» Exercise objective
Find the word "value" in the listing below. Copy every line that has it.

» Data shown
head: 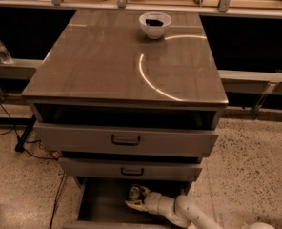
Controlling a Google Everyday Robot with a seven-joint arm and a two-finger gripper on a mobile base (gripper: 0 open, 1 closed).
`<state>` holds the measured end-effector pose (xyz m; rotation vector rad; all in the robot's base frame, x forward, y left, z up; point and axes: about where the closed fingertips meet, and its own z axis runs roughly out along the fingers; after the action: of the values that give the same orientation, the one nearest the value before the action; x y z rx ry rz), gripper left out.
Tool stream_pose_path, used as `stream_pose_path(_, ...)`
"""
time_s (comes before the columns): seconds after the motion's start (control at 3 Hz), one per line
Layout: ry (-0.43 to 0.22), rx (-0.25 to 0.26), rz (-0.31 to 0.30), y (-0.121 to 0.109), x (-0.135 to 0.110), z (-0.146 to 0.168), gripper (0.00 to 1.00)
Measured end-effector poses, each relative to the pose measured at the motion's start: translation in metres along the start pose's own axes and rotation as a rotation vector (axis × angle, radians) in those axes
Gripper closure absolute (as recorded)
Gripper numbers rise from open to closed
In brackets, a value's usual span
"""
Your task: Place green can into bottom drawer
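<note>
Across most of the view stands a grey cabinet on a speckled floor, its wide brown tabletop carrying a curved streak of reflected light. Below the tabletop the three drawers step outward: the top drawer is pulled out a little and has a dark handle, the middle drawer sits just beneath it with a smaller handle, and the bottom drawer is pulled out farthest, showing a dark flat inside between grey side walls. A pale, jointed arm comes in from the lower right corner and reaches leftward into the bottom drawer. Near the far edge of the tabletop, well apart from the arm, sits a white bowl with something dark in it. A clear bottle stands on a ledge at the left edge. The end effector is inside the bottom drawer, right of its middle and close under the front of the middle drawer. The green can stands upright there, silver top up, right at the end effector; whether the end effector is pinching the can or spread beside it cannot be told.
</note>
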<state>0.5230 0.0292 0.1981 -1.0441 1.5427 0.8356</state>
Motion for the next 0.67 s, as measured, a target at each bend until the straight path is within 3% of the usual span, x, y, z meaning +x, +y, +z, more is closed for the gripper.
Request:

» Response area
`<state>` holds the measured end-effector pose (xyz m; rotation vector rad; all in the robot's base frame, x forward, y left, z up; point and axes: about where the closed fingertips meet, and its own z axis runs roughly out along the fingers; after the action: of the values that give the same orientation, the one nearest the value before the action; x y z rx ry rz), gripper left out.
In brackets, a value's usual span

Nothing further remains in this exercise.